On Jul 2, 8:56 pm, "Dave Hughes" <d...@waveform.plus.comwrote:
Eric Davidson wrote:
DB2 9.5
I keep geting the message.
SQL0101N The statement is too long or too complex. SQLSTATE=54001
When one of my sql statements takes over 60 seconds to compile the sql
statement.
Is there any parameter that controls how long DB2 allows a statement
to compile for.
I have increased the statement heap size and this does not solve the
problem.
Eric.
How much have you increased the statement heap?

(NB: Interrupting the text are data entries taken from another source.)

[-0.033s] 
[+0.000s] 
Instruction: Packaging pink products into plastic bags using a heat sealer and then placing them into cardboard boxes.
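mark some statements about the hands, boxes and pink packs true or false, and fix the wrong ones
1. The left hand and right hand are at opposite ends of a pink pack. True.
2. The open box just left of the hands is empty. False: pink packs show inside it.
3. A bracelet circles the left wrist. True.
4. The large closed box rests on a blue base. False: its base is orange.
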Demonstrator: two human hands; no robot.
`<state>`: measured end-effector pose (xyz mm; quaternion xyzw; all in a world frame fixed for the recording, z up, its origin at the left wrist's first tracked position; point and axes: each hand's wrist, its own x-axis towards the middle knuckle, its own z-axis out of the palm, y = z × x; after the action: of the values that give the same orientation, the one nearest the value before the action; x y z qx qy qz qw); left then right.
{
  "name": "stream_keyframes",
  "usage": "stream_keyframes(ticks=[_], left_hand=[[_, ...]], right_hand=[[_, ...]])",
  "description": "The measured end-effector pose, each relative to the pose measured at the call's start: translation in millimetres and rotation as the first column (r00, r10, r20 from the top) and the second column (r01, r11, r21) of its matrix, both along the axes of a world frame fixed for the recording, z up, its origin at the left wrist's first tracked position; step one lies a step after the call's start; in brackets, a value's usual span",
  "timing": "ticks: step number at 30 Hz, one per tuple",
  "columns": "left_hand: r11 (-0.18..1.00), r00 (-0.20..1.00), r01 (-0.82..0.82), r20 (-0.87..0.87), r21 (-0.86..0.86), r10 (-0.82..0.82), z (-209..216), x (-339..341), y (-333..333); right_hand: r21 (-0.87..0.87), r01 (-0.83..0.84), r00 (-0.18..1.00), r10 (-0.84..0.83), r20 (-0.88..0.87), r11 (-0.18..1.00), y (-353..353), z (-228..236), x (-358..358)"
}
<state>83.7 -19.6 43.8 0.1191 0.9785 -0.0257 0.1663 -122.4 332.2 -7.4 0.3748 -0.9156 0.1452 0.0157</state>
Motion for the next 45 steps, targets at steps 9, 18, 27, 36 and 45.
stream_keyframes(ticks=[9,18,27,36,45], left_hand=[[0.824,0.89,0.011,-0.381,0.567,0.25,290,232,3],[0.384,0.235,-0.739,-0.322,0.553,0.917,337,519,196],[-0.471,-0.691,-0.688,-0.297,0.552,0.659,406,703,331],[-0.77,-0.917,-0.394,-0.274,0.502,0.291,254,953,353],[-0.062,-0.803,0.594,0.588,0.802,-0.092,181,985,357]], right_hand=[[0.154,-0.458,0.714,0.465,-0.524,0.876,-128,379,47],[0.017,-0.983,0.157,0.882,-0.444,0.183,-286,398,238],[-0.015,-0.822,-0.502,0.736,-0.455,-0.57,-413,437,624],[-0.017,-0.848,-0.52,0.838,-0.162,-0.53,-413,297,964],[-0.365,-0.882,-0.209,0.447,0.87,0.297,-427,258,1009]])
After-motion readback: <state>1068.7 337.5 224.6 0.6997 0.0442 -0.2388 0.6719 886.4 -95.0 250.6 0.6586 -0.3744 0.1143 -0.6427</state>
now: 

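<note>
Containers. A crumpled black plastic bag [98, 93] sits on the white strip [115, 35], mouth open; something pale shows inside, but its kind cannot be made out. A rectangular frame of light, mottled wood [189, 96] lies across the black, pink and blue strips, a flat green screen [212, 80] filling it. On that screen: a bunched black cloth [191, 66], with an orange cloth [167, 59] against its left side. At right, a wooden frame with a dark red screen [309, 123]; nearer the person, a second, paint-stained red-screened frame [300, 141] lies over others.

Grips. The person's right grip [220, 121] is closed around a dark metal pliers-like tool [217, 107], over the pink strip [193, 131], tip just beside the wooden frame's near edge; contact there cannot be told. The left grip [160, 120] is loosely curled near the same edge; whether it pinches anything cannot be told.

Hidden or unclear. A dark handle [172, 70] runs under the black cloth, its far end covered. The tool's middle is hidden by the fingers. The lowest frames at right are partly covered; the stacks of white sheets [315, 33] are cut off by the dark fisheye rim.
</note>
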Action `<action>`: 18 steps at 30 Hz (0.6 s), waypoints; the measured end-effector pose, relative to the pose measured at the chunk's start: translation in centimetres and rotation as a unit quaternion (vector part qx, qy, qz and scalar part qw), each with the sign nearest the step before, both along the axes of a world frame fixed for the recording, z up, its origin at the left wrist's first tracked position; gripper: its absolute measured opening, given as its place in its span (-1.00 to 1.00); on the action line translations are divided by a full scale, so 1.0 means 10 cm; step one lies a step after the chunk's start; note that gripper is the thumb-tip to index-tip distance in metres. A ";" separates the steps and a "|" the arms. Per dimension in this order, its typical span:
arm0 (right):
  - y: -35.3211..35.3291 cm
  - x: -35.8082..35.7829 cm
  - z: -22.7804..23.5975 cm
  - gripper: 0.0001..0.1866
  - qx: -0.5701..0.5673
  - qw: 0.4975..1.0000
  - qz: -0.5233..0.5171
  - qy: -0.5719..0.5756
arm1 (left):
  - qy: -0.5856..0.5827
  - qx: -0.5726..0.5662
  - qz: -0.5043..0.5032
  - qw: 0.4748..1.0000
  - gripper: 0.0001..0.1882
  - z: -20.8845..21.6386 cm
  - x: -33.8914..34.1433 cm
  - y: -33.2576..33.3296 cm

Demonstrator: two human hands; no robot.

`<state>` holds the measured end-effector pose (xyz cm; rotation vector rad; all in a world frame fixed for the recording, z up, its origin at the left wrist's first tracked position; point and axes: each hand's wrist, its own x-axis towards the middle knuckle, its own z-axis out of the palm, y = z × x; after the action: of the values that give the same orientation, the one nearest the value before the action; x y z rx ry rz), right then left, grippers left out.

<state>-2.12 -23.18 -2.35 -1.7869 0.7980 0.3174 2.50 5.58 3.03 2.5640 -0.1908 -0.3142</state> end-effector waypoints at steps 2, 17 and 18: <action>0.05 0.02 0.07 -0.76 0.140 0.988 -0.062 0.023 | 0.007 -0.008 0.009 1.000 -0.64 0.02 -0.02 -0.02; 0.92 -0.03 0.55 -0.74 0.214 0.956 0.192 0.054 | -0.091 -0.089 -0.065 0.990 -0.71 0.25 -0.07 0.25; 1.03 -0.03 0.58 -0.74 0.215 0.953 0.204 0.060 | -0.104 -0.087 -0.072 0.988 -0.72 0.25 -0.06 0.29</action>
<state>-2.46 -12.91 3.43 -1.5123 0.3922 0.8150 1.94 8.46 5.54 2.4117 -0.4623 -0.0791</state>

With one extremely
complex query we wound up increasing it to 32768 (pages, or 128Mb)
before we got rid of the warnings about sub-optimal performance (we
didn't get full blown errors in our case).
Strangely, we're on 9.5, and despite STMTHEAP being set to AUTOMATIC,
it didn't increase the allocation by a single page while these warnings
were occurring - eventually we set it to manual and just kept doubling
the setting until the warning disappeared. The actual amount we
required is probably somewhere between 64Mb and 128Mb, but we're not
short of memory on the server, so I didn't bother refining the setting
to find out where the cutoff was.
Cheers,
Dave.
Hi Dave,
This behaviour you notice is documented with the stmtheap database
configuration parameter:
Recommendation: In most cases the default AUTOMATIC setting for this
parameter is acceptable. When set to AUTOMATIC, there is an internal
limit on the total amount of memory allocated during the dynamic
programming join enumeration phase of compilation. If this limit is
exceeded, the statement is compiled using greedy join enumeration, and
is only limited by the amount of remaining appl_memory or
instance_memory, or both. If your application is receiving SQL0437W
warnings, and the runtime performance for your query is not
acceptable, you might want to consider setting a sufficiently large
manual stmtheap value to ensure that dynamic join enumeration is
always used.
So, in your case, you were hitting the internal memory limit during
dynamic join enumeration, so DB2 automatically switched to greedy join
enumeration to complete the query compilation (which uses much less
memory). The rationale for this behaviour is that some queries may
require huge amounts of memory during dynamic join enumeration, and we
don't want a single query compilation to consume all the memory on the
box. Once we fallback on greedy join enumeration, we lift the
internal memory limit (only when stmtheap is set to AUTOMATIC), to try
to ensure we can succesfully compile the statement.
Eric,
If you get the SQL0101N error even when stmtheap is set to AUTOMATIC
(as opposed to a SQL0437W warning), then changing stmtheap to a fixed
value (no matter how large) will not likely fix the problem (since
setting stmtheap to a fixed value imposes an upper bound on the heap,
whereas there is no fixed heap upper bound during greedy join
enumeration when it's set to AUTOMATIC). It's possible that you're
running out of memory for the entire instance (you can use the
admin_get_dbp_mem_usage table function or 'db2pd -dbptnmem' to query
your instance's memory consumption). Or, there may be other reasons
why the compiler is unable to compile your statement - you may need to
alter your statement, or change your optimization class settings (I'm
not too familiar with the compiler/optimizer's inner workings, but if
you post your SQL statement, I'm sure some other forum lurkers may be
able to help you out :-) ).
Cheers,
Liam.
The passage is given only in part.